ABOUT THIS TASK: Every record is to be copied unchanged, except that its pictures are removed.

EXERCISE INPUT:

━━━

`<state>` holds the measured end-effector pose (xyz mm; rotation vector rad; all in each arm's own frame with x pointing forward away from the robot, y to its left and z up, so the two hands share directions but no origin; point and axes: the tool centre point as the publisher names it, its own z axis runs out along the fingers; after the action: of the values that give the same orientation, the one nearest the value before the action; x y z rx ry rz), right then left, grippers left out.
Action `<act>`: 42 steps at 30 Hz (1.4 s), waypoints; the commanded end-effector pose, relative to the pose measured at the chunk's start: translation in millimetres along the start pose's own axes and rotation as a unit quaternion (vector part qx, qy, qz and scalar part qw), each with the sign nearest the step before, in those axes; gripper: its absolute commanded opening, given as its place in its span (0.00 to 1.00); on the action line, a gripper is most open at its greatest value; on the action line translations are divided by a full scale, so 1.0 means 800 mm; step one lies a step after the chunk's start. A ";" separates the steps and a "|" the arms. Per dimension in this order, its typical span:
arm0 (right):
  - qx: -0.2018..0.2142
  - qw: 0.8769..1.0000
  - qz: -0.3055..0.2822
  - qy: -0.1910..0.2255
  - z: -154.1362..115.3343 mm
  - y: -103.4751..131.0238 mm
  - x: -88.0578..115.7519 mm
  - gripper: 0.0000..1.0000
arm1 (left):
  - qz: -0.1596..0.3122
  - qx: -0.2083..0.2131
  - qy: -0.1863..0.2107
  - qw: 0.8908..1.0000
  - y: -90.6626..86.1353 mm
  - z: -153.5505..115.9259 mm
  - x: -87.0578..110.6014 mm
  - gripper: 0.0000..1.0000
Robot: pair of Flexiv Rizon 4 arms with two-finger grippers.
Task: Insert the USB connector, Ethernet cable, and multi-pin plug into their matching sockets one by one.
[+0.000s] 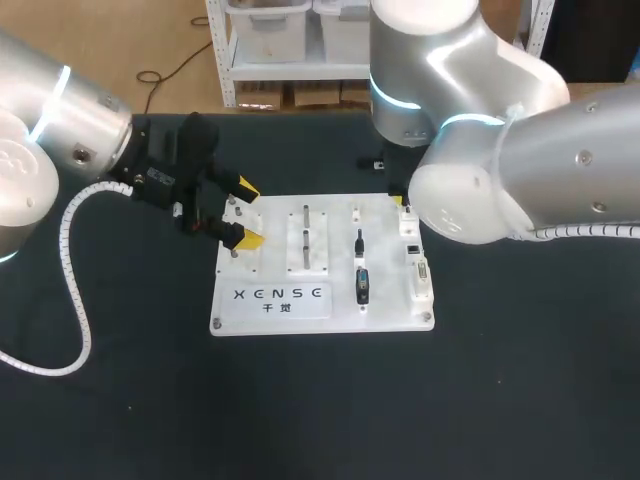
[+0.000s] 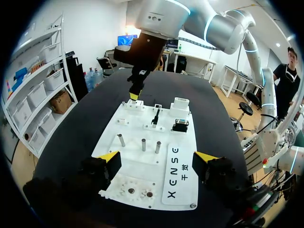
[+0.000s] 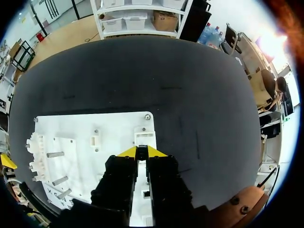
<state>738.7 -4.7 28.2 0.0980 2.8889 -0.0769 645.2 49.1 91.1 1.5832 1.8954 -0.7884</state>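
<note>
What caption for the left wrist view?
Left jaws open above the white board, right arm over its far end.

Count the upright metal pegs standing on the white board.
3. The metal pegs stand side by side in one row on the white board, just ahead of the left gripper. None seems hidden.

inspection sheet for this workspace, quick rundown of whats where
surface: black table, white socket board in its middle
job's things: black connector on the board, right of middle; sockets along the board's right edge
clutter: nothing seen
grippers: left gripper jaws open, astride the board's left edge; right gripper jaws together over the board's far right corner
cables: white coiled hose from the left arm, lying on the table
surroundings: nothing seen
</note>
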 end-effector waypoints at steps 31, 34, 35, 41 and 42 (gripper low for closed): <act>-0.008 1.000 0.004 0.015 0.004 -0.007 0.017 0.00 | 0.000 0.001 0.001 1.000 0.001 0.000 0.000 1.00; -0.009 1.000 0.006 0.014 0.002 -0.008 0.018 0.00 | 0.000 0.001 0.001 1.000 0.001 0.000 0.000 1.00; -0.009 1.000 0.007 0.014 0.001 -0.009 0.017 0.00 | 0.000 0.001 0.001 1.000 0.001 0.000 0.000 1.00; -0.010 1.000 0.011 0.013 0.000 -0.011 0.016 0.00 | 0.000 0.001 0.001 1.000 0.001 0.000 0.000 1.00; -0.010 1.000 0.012 0.013 -0.001 -0.011 0.016 0.00 | 0.000 0.001 0.001 1.000 0.001 0.000 0.000 1.00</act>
<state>729.7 -10.0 26.9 0.1268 2.9208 -0.0460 645.2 49.1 91.1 1.5832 1.8954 -0.7884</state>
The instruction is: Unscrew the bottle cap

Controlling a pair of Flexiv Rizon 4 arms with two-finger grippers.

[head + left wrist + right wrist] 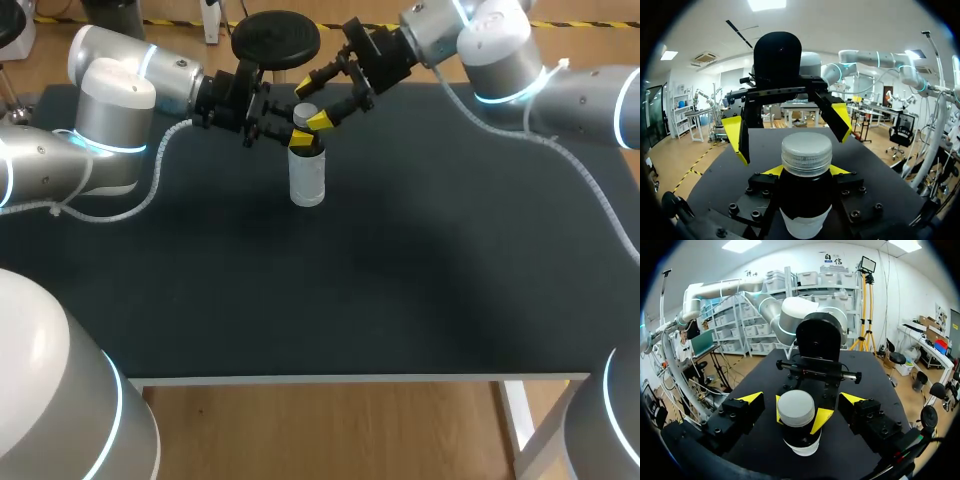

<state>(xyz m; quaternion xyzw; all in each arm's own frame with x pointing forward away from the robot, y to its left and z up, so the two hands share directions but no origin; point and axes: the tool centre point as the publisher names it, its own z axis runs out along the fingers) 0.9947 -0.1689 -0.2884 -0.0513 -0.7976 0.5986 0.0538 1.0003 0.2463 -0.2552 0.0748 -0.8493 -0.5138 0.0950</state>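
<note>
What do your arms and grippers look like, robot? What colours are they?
The left arm and the right arm are fat round tubes, silvery grey and white, with glowing light-blue rings at the joints. A pale ridged cable runs beside each. The left gripper and the right gripper are black with little bolts, each with two yellow-tipped fingers.

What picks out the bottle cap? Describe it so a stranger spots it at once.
On the black table, toward its far middle, one bottle stands upright, gripped just under its top by the left gripper. The cap crowns it: a pale, ribbed, translucent disc between the open yellow tips of the right gripper.
</note>
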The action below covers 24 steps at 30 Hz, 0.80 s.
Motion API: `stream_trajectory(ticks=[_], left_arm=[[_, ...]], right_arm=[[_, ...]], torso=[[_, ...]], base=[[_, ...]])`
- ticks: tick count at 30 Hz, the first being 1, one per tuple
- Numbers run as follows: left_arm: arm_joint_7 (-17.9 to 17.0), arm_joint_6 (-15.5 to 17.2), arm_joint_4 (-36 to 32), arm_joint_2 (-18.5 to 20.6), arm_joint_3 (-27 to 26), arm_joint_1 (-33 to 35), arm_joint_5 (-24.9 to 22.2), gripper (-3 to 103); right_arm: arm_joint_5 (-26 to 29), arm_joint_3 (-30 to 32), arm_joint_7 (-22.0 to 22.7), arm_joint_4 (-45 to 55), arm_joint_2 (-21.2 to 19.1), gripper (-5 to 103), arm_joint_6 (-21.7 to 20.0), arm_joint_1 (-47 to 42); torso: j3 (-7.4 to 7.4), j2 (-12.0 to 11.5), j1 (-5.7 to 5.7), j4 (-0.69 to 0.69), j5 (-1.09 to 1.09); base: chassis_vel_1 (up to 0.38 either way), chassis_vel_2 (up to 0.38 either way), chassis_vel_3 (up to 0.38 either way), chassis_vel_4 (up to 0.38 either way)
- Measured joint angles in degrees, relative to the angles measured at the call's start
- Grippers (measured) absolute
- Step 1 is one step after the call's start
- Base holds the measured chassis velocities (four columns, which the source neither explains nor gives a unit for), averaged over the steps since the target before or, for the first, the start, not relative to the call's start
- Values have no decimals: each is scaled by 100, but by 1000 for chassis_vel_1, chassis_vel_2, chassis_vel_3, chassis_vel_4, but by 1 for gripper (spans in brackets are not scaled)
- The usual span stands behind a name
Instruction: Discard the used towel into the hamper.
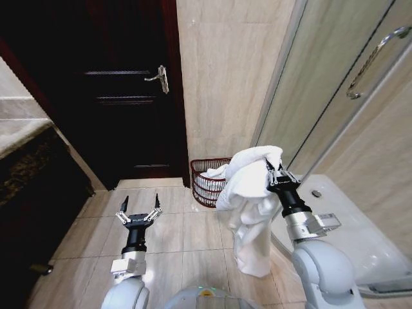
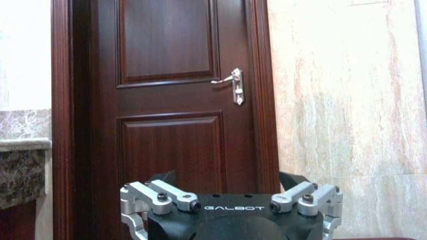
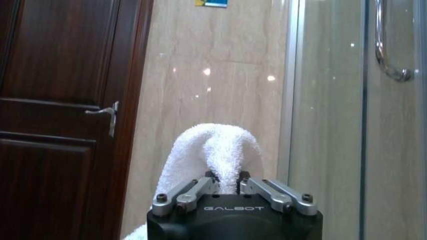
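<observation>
Fluffy white towel (image 1: 248, 193) hangs pinched in the right gripper (image 1: 277, 172) near the round wire-mesh hamper (image 1: 207, 181); left gripper (image 1: 138, 209) spread.

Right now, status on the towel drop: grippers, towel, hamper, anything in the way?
Right gripper shut on towel, held up, hanging. Left gripper open, idle over floor. Hamper by wall, just beyond towel. Path unobstructed.

Dark wooden panelled door (image 1: 125, 90), shut, with a metal lever handle (image 1: 158, 78). Beige stone-look tiled wall (image 1: 222, 77) adjoins the door on one side. Glass shower enclosure (image 1: 335, 84) with a metal pull handle (image 1: 373, 61) stands beyond it. Floor tiles (image 1: 187, 238) are glossy beige. Marble-topped counter (image 1: 22, 132) sits at the left.
</observation>
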Motion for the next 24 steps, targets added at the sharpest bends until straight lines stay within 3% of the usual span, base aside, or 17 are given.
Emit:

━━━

RESPONSE:
`<state>` holds the measured end-effector pose (xyz mm; rotation vector rad; all in each arm's own frame with x pointing forward away from the robot, y to its left and z up, so the two hands share directions but no origin; point and axes: the tool centre point as the publisher names it, its own z axis runs out along the fingers; after the action: of the values that give the same orientation, the one nearest the value before the action; x y z rx ry rz), right then left, grippers left out.
Action `<act>`: 42 steps at 30 Hz (1.4 s), waypoints; the commanded end-effector pose, relative to the pose measured at the chunk's start: translation in millimetres along the start pose's own axes and rotation as a unit quaternion (vector part qx, qy, qz and scalar part qw), each with the sign nearest the step before, in those axes; gripper: its absolute commanded opening, given as its place in its span (0.00 to 1.00); on the action line, a gripper is most open at its greatest value; on the action line translations are divided by a full scale, so 1.0 means 800 mm; step one lies a step after the chunk's start. A ";" separates the steps and a "|" the arms. Per dimension in this order, its typical span:
arm0 (right):
  - qx: -0.2018..0.2142
  - qw: 0.8769..1.0000
  - qz: -0.3055..0.2822
  - qy: -0.1910..0.2255
  - z: -154.1362..115.3343 mm
  - y: -103.4751..131.0238 mm
  - x: -88.0578..115.7519 mm
  - gripper: 0.0000..1.0000
arm1 (left):
  - qz: -0.1596..0.3122
  - qx: -0.2083..0.2131
  - qy: -0.1863..0.2107
  - qw: 0.8908..1.0000
  - y: -90.6626..86.1353 mm
  - z: -153.5505..115.9259 mm
  - x: -87.0578..110.6014 mm
  - gripper: 0.0000..1.0000
Robot: pair of Flexiv Rizon 4 arms with two-finger grippers.
Task: Insert the USB connector, Ethernet cable, and multi-pin plug into their matching sockets one by one.
[+0.000s] 
[+0.000s] 
[+0.000s] 
<state>738.7 -4.7 28.2 0.0980 2.8889 -0.0769 645.2 49.1 91.1 1.5832 1.8954 -0.7884</state>
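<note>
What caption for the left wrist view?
Left jaws open above the white board, right arm over its far end.

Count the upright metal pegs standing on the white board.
3. The metal pegs stand side by side in one row on the white board, just ahead of the left gripper. None seems hidden.

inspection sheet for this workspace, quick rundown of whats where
surface: black table, white socket board in its middle
job's things: black connector on the board, right of middle; sockets along the board's right edge
clutter: nothing seen
grippers: left gripper jaws open, astride the board's left edge; right gripper jaws together over the board's far right corner
cables: white coiled hose from the left arm, lying on the table
surroundings: nothing seen
</note>
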 end-effector waypoints at steps 31, 34, 35, 41 and 42 (gripper low for closed): <act>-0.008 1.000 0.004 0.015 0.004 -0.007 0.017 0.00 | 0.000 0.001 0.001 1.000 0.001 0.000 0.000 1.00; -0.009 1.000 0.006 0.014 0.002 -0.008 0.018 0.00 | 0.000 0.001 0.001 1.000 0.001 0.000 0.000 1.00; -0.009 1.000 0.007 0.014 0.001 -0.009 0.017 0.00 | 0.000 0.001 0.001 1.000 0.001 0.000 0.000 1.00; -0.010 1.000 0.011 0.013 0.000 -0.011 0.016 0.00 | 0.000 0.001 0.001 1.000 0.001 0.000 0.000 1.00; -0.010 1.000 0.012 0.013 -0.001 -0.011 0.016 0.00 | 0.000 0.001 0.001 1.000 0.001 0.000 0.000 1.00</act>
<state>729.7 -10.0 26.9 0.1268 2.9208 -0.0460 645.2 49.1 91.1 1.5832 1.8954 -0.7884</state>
The instruction is: Unscrew the bottle cap

Controlling a pair of Flexiv Rizon 4 arms with two-finger grippers.

[head + left wrist + right wrist] 

<state>(xyz m; quaternion xyzw; all in each arm's own frame with x pointing forward away from the robot, y to its left and z up, so the two hands share directions but no origin; point and axes: the tool centre point as the publisher names it, its own z axis runs out along the fingers) 0.9947 -0.1689 -0.2884 -0.0513 -0.7976 0.5986 0.0538 1.0003 0.2463 -0.2552 0.0748 -0.8493 -0.5138 0.0950</state>
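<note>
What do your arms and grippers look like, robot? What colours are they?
The left arm and the right arm are fat round tubes, silvery grey and white, with glowing light-blue rings at the joints. A pale ridged cable runs beside each. The left gripper and the right gripper are black with little bolts, each with two yellow-tipped fingers.

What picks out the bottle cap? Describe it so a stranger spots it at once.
On the black table, toward its far middle, one bottle stands upright, gripped just under its top by the left gripper. The cap crowns it: a pale, ribbed, translucent disc between the open yellow tips of the right gripper.
</note>
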The action below covers 24 steps at 30 Hz, 0.80 s.
Motion API: `stream_trajectory(ticks=[_], left_arm=[[_, ...]], right_arm=[[_, ...]], torso=[[_, ...]], base=[[_, ...]])`
- ticks: tick count at 30 Hz, the first being 1, one per tuple
- Numbers run as follows: left_arm: arm_joint_7 (-17.9 to 17.0), arm_joint_6 (-15.5 to 17.2), arm_joint_4 (-36 to 32), arm_joint_2 (-18.5 to 20.6), arm_joint_3 (-27 to 26), arm_joint_1 (-33 to 35), arm_joint_5 (-24.9 to 22.2), gripper (-3 to 103); right_arm: arm_joint_5 (-26 to 29), arm_joint_3 (-30 to 32), arm_joint_7 (-22.0 to 22.7), arm_joint_4 (-45 to 55), arm_joint_2 (-21.2 to 19.1), gripper (-5 to 103), arm_joint_6 (-21.7 to 20.0), arm_joint_1 (-47 to 42); torso: j3 (-7.4 to 7.4), j2 (-12.0 to 11.5), j1 (-5.7 to 5.7), j4 (-0.69 to 0.69), j5 (-1.09 to 1.09); base: chassis_vel_1 (up to 0.38 either way), chassis_vel_2 (up to 0.38 either way), chassis_vel_3 (up to 0.38 either way), chassis_vel_4 (up to 0.38 either way)
- Measured joint angles in degrees, relative to the angles measured at the call's start
- Grippers (measured) absolute
- Step 1 is one step after the call's start
- Base holds the measured chassis velocities (four columns, which the source neither explains nor gives a unit for), averaged over the steps since the target before or, for the first, the start, not relative to the call's start
- Values have no decimals: each is scaled by 100, but by 1000 for chassis_vel_1, chassis_vel_2, chassis_vel_3, chassis_vel_4, but by 1 for gripper (spans in brackets are not scaled)
- The usual span stands behind a name
Instruction: Discard the used towel into the hamper.
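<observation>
Fluffy white towel (image 1: 248, 193) hangs pinched in the right gripper (image 1: 277, 172) near the round wire-mesh hamper (image 1: 207, 181); left gripper (image 1: 138, 209) spread.

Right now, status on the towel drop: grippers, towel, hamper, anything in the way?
Right gripper shut on towel, held up, hanging. Left gripper open, idle over floor. Hamper by wall, just beyond towel. Path unobstructed.

Dark wooden panelled door (image 1: 125, 90), shut, with a metal lever handle (image 1: 158, 78). Beige stone-look tiled wall (image 1: 222, 77) adjoins the door on one side. Glass shower enclosure (image 1: 335, 84) with a metal pull handle (image 1: 373, 61) stands beyond it. Floor tiles (image 1: 187, 238) are glossy beige. Marble-topped counter (image 1: 22, 132) sits at the left.
</observation>
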Motion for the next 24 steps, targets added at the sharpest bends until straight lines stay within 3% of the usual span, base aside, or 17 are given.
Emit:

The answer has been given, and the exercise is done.